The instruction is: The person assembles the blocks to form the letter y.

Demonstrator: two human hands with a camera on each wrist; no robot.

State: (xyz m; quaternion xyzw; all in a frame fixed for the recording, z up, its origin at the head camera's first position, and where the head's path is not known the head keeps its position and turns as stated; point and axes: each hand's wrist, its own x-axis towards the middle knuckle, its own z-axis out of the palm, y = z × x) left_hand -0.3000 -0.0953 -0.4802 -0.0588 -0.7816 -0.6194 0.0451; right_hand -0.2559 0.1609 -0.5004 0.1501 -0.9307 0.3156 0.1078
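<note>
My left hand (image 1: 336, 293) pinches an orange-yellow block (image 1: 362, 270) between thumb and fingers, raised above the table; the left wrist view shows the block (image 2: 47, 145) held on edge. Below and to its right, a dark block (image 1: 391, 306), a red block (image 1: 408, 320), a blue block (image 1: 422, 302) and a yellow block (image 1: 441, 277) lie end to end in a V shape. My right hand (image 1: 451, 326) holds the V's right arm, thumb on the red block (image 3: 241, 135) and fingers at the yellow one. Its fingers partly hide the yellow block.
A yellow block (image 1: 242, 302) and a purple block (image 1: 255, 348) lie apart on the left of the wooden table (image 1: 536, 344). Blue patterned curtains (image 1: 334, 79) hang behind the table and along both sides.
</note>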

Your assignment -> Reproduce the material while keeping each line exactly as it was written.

Your response ->
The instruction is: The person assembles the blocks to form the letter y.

Demonstrator: two human hands with a camera on each wrist; no robot.

State: (xyz m; quaternion xyzw; all in a frame fixed for the recording, z up, its origin at the head camera's first position, and where the head's path is not known the head keeps its position and turns as stated; point and axes: each hand's wrist, its own x-axis towards the middle knuckle, its own z-axis out of the palm, y = z × x) left_hand -0.3000 -0.0953 -0.4802 -0.0588 -0.7816 -0.6194 0.0451; right_hand -0.2559 0.1609 -0.5004 0.1501 -0.9307 0.3156 0.1078
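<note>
My left hand (image 1: 336, 293) pinches an orange-yellow block (image 1: 362, 270) between thumb and fingers, raised above the table; the left wrist view shows the block (image 2: 47, 145) held on edge. Below and to its right, a dark block (image 1: 391, 306), a red block (image 1: 408, 320), a blue block (image 1: 422, 302) and a yellow block (image 1: 441, 277) lie end to end in a V shape. My right hand (image 1: 451, 326) holds the V's right arm, thumb on the red block (image 3: 241, 135) and fingers at the yellow one. Its fingers partly hide the yellow block.
A yellow block (image 1: 242, 302) and a purple block (image 1: 255, 348) lie apart on the left of the wooden table (image 1: 536, 344). Blue patterned curtains (image 1: 334, 79) hang behind the table and along both sides.
</note>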

No more work remains for this exercise.